The unit assumes prior knowledge: statistics (expected value, variance, correlation, the Normal, Student-t and Chi-squared distributions), option and swap pricing, Black-Scholes and implied volatility, basic delta hedging, and bond pricing, duration and convexity. It does not re-teach those from zero. The teaching is Greek-dense and matrix-based: portfolio variance as w-transpose-Sigma-w, GARCH long-run variance, copula percentile mapping and two-bond joint-default algebra are all examinable working, supported by a provided formula sheet and a standard-normal table.
The defining feature is the assessment design. Both exams are closed-book, but a formula sheet and a normal table are provided inside the exam paper, and the lecturer warns that some examinable formulas (for example liquidity-adjusted VaR) are NOT on the provided sheet. So the unit rewards two things: knowing which formula to reach for given the scenario, and memorising the off-sheet ones. It pairs naturally with the quantitative-methods siblings QBUS5001 (Foundations of Data Analytics for Business) and FINC3017 (Investments and Portfolio Management), which share the statistics and portfolio-theory foundations the VaR machine is built on.
Official outline: sydney.edu.au · FINC6023 outline. Always treat the official outline and the exam timetable as authoritative.
Difficulty & time commitment
Is FINC6023 hard, and how much time does it take?
FINC6023 is manageable if you keep a weekly rhythm and treat the back half as the main event. Across student reviews the pattern is consistent: it starts gently and steepens, and the heaviest assessment is the part that separates grades.
A read across student reviews and course feedback. See what students say ↓
The difficulty curve and the assessment weighting point the same way: the back half is harder and worth more. Front-loading effort there is the highest-return decision in the unit.
Is this unit for you
Who tends to do well, and who tends to struggle
You will likely do well if
- You arrive with the assumed background solid: statistics (variance, correlation, the Normal and Student-t distributions), Black-Scholes and implied volatility, and bond pricing, duration and convexity, so the unit can build on them rather than stall.

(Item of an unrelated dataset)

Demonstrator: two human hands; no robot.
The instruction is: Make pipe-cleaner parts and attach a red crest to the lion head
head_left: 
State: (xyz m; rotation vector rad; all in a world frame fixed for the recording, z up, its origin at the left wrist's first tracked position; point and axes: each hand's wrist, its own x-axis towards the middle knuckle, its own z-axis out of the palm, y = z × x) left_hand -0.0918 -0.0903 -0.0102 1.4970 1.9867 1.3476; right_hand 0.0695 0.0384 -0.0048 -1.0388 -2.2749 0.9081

- You drill the recurring calculation patterns until they are automatic: parametric VaR and confidence and square-root-of-time scaling, portfolio and component VaR, GARCH updating, cumulative-from-marginal PD, expected credit loss and two-bond Credit VaR.
- You memorise the off-sheet formulas (liquidity-adjusted VaR, the GARCH long-run-variance rearrangement, the default-correlation to joint-probability inversion, PD from a spread) and, for the provided sheet, practise matching the right formula to the scenario.
- You treat the 40% group assignment as a real modelling project: build the portfolio risk model early, estimate VaR under several techniques, and write up the comparison rather than leaving it to the last week.
You may struggle if
- You are shaky on the assumed prerequisites; the unit does not re-teach statistics, Black-Scholes or duration, and gaps there compound quickly through the VaR and credit-risk material.
- You rely on the provided formula sheet and never memorise the off-sheet formulas; liquidity-adjusted VaR and the other flagged formulas are examinable but not on the sheet.
- You leave the quantitative core (portfolio VaR, GARCH, copulas, simulation and mapping) and the credit-risk stack to cram, when the closed-book final examines the whole course and weights the post-mid-term half heavily.
- You can reproduce a formula but cannot decide which one the scenario calls for; the exam rewards picking the right tool (for example real-world versus risk-neutral PD, diversified versus undiversified VaR) under time pressure.
- Build one decoder per recurring pattern: for each exam question type, write down the trigger, the exact formula (on-sheet or flagged off-sheet) and the steps, then drill it on fresh numbers until it is automatic.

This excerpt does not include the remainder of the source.